Vor 350 Jahren wurde die evangelische Hauptkirche St. Michaelis geweiht, vor 200 Jahren der “katholische Bruder“ St. Ansgar. Im März wird gefeiert.

Hamburg. In Hamburg werden im März gleich zwei Kirchenjubiläen gefeiert. Vor 350 Jahren wurde die evangelische Hauptkirche St. Michaelis, der „Große Michel“, geweiht. Gefeiert wird mit einem Festgottesdienst am Sonntag (13. März, 10 Uhr) mit Michaelis-Chor und Musikern der Philharmonie. Etwa 200 Meter entfernt steht der „Kleine Michel“: In St. Ansgar wurde vor 200 Jahren Hamburgs erster öffentlicher katholischer Gottesdienst nach der Reformation gefeiert. Hier steht eine Festwoche vom 17. bis 27. März auf dem Programm.

Beide Kirchen haben einen gemeinsamen Ursprung: Im Jahre 1605 wurde in der Neustadt, die damals noch außerhalb der Stadtmauern lag, eine Kapelle für den Pestfriedhof gebaut und nach dem Erzengel Michael benannt. Doch nachdem die Neustadt in die schützenden Wallanlagen einbezogen wurde, wuchs die Gemeinde, so dass die St. Michaelis-Kapelle zu klein wurde.

Rat und Bürgerschaft beschlossen daher einen Neubau in der Nachbarschaft. Nach zwölf Jahren Bauzeit konnte die große St. Michaelis-Kirche am 14. März 1661 geweiht werden. Nach der ersten Predigt erklang „Nun lob mein Seel den Herre“ von Hauptkirchen-Kantor Thomas Selle. Dieses Werk wird auch jetzt im Jubiläumsgottesdienst zu hören sein.
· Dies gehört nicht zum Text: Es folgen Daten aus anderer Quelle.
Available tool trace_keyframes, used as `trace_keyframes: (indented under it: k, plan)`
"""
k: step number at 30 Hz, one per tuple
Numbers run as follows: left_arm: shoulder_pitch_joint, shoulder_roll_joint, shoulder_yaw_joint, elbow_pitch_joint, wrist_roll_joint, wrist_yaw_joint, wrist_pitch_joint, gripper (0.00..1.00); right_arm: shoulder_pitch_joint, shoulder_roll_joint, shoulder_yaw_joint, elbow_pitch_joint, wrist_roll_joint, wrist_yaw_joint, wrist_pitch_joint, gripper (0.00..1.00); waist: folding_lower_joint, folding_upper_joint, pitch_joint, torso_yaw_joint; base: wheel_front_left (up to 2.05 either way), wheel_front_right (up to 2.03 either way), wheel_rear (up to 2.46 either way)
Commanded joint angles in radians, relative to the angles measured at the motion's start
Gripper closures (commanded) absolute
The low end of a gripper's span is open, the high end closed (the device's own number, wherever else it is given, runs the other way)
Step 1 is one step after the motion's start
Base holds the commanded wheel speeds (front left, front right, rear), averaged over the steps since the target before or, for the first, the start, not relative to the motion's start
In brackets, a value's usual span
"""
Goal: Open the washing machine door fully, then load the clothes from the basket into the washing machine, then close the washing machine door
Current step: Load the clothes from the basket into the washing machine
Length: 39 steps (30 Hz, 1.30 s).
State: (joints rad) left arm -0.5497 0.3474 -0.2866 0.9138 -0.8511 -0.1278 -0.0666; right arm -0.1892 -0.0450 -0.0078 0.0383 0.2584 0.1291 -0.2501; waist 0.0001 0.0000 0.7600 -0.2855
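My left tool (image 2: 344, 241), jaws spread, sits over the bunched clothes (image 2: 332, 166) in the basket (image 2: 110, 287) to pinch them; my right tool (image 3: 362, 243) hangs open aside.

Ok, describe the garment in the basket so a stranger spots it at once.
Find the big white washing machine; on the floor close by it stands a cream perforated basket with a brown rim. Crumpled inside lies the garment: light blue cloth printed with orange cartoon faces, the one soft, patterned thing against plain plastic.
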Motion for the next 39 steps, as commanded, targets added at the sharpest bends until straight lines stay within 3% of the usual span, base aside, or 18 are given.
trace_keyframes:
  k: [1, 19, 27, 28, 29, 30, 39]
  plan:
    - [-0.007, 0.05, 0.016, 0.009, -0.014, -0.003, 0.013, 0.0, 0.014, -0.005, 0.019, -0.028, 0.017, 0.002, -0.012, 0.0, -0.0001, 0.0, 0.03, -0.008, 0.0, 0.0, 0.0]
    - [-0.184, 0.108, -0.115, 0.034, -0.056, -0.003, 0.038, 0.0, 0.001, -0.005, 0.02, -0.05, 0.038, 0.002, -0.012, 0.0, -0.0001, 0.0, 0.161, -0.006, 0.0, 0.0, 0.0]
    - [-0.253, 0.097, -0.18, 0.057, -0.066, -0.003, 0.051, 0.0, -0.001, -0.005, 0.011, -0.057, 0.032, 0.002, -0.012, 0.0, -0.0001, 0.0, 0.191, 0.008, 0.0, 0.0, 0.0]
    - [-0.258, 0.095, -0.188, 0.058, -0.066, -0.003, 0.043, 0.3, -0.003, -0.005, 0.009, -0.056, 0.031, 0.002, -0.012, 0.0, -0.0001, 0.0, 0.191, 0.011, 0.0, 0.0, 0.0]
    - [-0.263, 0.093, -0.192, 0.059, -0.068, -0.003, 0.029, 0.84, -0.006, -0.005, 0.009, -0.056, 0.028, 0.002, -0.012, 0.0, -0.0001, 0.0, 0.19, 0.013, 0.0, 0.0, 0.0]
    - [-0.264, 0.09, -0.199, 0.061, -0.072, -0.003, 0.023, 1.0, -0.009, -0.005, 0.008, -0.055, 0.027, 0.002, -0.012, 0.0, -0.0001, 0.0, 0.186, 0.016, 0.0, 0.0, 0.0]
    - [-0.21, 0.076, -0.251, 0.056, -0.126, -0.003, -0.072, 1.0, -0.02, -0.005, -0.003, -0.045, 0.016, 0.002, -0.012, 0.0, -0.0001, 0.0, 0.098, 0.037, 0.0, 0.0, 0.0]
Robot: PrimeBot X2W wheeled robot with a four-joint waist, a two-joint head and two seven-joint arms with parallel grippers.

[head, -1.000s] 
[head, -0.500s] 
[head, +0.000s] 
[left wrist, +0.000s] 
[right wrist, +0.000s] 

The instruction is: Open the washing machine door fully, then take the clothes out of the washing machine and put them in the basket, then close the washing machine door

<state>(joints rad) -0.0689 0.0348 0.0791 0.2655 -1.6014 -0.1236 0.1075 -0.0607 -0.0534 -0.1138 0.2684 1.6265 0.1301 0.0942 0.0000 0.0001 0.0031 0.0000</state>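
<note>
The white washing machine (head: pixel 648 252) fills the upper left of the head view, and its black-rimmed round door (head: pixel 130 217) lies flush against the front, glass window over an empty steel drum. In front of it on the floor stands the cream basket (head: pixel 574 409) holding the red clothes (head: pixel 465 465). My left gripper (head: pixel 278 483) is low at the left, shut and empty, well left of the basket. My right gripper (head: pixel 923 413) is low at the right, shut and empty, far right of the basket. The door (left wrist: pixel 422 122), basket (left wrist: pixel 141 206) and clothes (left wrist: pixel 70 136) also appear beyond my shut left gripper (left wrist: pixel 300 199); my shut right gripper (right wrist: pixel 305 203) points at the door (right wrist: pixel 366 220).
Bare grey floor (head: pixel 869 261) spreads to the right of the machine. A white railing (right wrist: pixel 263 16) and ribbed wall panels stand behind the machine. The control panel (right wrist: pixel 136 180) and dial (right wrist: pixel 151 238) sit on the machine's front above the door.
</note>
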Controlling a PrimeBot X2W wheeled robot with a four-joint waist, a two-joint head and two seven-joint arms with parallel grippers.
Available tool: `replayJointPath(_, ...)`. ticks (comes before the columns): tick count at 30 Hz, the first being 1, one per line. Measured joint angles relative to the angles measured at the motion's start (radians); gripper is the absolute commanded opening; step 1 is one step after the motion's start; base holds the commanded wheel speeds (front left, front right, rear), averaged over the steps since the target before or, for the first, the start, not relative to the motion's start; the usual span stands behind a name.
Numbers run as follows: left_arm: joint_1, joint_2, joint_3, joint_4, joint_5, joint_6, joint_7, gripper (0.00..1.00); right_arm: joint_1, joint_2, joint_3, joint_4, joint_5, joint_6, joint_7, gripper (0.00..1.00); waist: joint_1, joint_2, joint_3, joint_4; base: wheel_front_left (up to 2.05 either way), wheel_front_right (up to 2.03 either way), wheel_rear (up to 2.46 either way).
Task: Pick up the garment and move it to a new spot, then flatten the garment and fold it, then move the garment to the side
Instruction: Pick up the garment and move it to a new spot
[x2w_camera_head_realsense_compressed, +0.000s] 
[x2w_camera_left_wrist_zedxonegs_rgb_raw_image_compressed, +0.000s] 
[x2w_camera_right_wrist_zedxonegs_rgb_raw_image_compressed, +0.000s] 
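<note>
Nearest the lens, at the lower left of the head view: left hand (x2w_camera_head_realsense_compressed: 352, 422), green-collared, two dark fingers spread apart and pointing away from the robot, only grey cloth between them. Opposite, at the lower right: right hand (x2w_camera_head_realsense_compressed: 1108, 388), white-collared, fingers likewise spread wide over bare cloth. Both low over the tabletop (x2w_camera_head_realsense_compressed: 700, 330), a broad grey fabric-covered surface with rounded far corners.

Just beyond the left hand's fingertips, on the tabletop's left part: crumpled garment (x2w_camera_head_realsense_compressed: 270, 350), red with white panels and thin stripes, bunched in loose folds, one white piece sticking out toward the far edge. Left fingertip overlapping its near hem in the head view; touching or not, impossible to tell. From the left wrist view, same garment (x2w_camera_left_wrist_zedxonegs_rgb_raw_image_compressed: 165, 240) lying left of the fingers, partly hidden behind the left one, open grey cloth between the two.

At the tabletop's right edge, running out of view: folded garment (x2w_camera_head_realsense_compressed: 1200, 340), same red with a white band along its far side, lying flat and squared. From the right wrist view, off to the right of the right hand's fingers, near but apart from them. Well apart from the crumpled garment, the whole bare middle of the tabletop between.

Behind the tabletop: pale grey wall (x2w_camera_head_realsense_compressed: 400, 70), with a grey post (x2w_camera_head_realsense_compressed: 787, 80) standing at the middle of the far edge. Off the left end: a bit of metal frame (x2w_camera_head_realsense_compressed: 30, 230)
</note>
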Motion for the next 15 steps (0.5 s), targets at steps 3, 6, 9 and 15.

Nach dem Bau des „Großen Michel“ verfiel der „Kleine Michel“ zusehends und wurde abgerissen. Als jedoch am 10. März 1750 die große St. Michaelis-Kirche nach einem Blitzschlag niederbrannte, suchte die Gemeinde Ersatz. So wurde der „Kleine Michel“ wieder aufgebaut und diente fünf Jahre lang als Notkirche. 1786 war der evangelische „Große Michel“ in seiner heutigen Form fertiggestellt.

Zwanzig Jahre später (1806) wurde Hamburg von dem französischen Kaiser Napoleon erobert. Seine Truppen begannen, im „Kleinen Michel“ katholische Gottesdienste zu feiern. Anfang 1811 wurde Hamburg als Departement „Bouches de l'Elbe“ Teil Frankreichs. Wirtschaftlich war die Besetzung ein Desaster, andererseits brachte Napoleon die Religionsfreiheit nach Hamburg.

Am 3. Februar 1811 wurde der „Kleine Michel“ zur katholischen Kirche geweiht und nach dem französischen Apostel Ansgar (801-865) benannt, Hamburgs erstem Erzbischof. Für die rund 6.000 Katholiken der Stadt bedeutete dies, dass sie ihre Gottesdienste nicht mehr in Privathäusern oder im benachbarten Altona feiern mussten, das damals zu Dänemark gehörte.

Die erste öffentliche Messe konnten die Katholiken am 24. März 1811 feiern. Gewänder, Leuchter und Monstranz stammten aus dem Kölner Dom und können während der Festwochen in St. Ansgar besichtigt werden. Als die Franzosen 1814 wieder abzogen, blieb die Religionsfreiheit erhalten. Zehn Jahre später kaufte der Senat den Protestanten die Kirche ab und überließ sie den Katholiken zu einem günstigen Preis.

Am 17. März 1811 wurde der letzte evangelische Gottesdienst im „Kleinen Michel“ gefeiert. Pastor Tonnies predigte für damalige Verhältnisse ungewohnt versöhnlich: „Euch Allen, die Ihr eine stille Thräne, bey dieser Trennung, mit mir weint – Euch Allen sey es denn eine große Beruhigung, dass dies Haus ein Gotteshaus bleiben wird.“

Die gute Nachbarschaft pflegen beide Kirchen bis heute. So wird der evangelische Hauptpastor Alexander Röder am 20. März (11.30 Uhr) im Festgottesdienst gemeinsam mit dem katholischen Pater Martin Löwenstein in St. Ansgar eine Dialogpredigt halten. Das, so Röder, sei ein schönes Zeichen, „wie weit die Tür der Ökumene geöffnet ist“.